Task details
This exercise calls for the data below to be retyped exactly, minus any images.

Dataset section
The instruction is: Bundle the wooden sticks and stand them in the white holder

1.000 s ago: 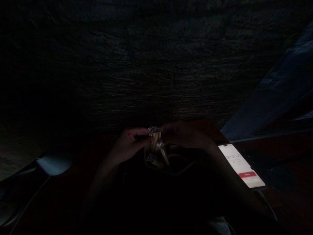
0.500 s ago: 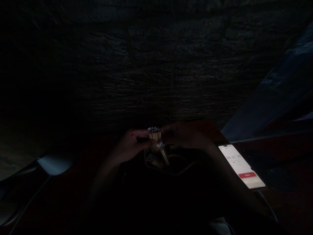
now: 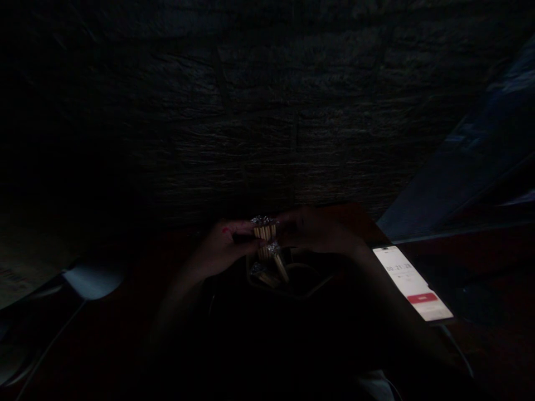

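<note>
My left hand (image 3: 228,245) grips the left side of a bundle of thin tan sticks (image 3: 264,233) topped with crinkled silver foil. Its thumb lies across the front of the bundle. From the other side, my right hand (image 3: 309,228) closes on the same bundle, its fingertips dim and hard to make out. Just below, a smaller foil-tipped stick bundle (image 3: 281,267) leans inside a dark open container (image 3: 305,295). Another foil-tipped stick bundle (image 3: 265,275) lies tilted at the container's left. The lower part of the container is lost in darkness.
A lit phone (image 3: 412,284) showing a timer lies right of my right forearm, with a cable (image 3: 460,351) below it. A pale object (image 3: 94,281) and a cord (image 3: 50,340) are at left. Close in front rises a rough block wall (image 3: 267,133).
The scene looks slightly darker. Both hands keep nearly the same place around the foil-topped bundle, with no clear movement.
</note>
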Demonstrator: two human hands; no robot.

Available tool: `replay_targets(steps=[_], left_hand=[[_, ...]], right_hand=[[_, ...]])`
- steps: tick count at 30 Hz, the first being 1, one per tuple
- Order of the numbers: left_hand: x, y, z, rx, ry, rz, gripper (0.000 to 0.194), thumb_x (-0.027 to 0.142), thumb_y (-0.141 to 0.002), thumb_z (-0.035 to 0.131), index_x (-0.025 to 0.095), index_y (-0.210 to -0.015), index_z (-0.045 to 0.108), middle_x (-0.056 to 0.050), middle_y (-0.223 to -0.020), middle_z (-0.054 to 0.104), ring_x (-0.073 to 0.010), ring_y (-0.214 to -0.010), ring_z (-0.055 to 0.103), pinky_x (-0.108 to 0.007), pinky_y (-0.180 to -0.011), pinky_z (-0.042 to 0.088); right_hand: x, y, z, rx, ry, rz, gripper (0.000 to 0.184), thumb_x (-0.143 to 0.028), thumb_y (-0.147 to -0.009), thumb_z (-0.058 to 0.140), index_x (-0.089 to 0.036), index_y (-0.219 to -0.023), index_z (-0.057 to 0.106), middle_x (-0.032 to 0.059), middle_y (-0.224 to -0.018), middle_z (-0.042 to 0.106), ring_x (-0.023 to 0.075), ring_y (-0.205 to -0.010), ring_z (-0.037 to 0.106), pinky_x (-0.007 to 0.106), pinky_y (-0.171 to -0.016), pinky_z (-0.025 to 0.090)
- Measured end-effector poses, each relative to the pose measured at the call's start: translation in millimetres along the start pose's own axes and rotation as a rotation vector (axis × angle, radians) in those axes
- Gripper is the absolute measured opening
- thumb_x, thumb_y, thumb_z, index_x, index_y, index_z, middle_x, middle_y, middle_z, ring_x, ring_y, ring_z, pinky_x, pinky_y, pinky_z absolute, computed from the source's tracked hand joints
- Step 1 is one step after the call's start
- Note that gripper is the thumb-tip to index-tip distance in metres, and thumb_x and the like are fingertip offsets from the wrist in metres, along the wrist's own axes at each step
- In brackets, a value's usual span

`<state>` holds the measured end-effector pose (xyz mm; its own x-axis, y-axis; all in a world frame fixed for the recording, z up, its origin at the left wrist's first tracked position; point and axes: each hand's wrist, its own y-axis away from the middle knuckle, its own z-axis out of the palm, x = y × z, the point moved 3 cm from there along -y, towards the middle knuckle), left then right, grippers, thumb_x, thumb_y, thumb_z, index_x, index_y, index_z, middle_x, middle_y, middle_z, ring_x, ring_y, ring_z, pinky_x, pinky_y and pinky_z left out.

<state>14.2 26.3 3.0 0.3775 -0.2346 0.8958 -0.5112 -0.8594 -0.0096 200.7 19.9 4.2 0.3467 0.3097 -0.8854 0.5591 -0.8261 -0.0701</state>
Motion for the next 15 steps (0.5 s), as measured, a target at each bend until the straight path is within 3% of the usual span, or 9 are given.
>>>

Response
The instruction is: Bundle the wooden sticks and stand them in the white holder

1.000 s ago: 
0.500 s ago: 
now: 

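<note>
My left hand (image 3: 228,245) grips the left side of a bundle of thin tan sticks (image 3: 264,233) topped with crinkled silver foil. Its thumb lies across the front of the bundle. From the other side, my right hand (image 3: 309,228) closes on the same bundle, its fingertips dim and hard to make out. Just below, a smaller foil-tipped stick bundle (image 3: 281,267) leans inside a dark open container (image 3: 305,295). Another foil-tipped stick bundle (image 3: 265,275) lies tilted at the container's left. The lower part of the container is lost in darkness.
A lit phone (image 3: 412,284) showing a timer lies right of my right forearm, with a cable (image 3: 460,351) below it. A pale object (image 3: 94,281) and a cord (image 3: 50,340) are at left. Close in front rises a rough block wall (image 3: 267,133).
The scene looks slightly darker. Both hands keep nearly the same place around the foil-topped bundle, with no clear movement.
</note>
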Demonstrator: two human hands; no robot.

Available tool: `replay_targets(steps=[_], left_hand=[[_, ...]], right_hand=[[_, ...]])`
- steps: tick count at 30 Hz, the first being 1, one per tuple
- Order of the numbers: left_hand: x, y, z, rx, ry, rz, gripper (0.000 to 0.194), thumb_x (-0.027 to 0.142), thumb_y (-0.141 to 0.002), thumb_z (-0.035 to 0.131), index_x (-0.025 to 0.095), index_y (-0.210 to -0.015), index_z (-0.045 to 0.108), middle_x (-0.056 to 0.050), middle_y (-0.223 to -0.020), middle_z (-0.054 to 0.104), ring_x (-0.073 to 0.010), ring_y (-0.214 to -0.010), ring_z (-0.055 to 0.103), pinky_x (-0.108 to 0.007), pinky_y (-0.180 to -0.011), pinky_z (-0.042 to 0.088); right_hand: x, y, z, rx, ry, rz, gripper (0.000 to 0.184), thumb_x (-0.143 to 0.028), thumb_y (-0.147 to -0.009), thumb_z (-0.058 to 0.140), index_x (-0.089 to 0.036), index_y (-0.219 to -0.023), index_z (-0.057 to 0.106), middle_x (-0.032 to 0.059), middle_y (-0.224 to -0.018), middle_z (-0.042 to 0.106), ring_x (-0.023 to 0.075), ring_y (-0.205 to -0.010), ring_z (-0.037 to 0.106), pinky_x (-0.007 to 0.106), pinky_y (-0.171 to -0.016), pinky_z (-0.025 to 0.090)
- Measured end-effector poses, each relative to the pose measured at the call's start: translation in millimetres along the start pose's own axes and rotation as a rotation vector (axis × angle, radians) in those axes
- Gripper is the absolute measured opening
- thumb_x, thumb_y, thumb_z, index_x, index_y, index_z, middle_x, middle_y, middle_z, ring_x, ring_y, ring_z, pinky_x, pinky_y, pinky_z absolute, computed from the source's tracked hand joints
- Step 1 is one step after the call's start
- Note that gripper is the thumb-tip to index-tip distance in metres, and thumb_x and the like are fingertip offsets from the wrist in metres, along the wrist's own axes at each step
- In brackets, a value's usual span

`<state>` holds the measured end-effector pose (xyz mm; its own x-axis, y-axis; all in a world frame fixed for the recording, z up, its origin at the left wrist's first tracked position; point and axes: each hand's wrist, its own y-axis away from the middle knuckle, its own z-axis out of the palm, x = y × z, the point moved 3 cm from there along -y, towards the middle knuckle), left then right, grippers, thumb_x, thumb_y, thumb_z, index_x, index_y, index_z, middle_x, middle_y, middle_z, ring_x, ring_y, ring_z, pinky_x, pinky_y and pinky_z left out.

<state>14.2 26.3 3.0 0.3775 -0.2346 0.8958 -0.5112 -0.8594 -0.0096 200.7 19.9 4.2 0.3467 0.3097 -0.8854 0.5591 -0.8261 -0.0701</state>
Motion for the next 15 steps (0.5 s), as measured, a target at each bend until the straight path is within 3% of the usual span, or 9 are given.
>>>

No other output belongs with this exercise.